- What you need to do
Count how many lines in the material below hold the word "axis"; the reply is that number alone.

:::

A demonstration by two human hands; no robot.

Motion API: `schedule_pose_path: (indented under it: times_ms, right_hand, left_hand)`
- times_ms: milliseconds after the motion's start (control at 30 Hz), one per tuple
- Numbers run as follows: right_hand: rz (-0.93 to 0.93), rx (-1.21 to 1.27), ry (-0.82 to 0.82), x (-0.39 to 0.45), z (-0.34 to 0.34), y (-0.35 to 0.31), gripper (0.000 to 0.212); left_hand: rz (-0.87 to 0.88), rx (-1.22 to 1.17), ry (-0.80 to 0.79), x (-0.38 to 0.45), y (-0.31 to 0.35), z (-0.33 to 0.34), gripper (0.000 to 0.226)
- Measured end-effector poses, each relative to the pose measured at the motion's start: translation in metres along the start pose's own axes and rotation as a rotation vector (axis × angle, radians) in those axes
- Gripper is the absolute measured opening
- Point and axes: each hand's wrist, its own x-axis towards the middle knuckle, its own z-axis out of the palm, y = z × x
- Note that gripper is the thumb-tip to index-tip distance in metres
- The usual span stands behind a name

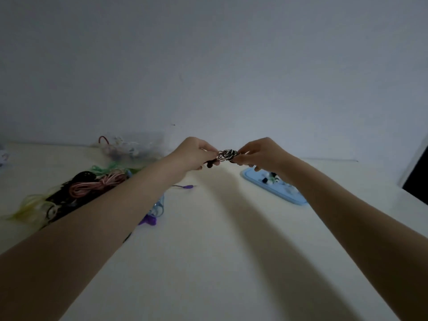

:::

- Answer section
2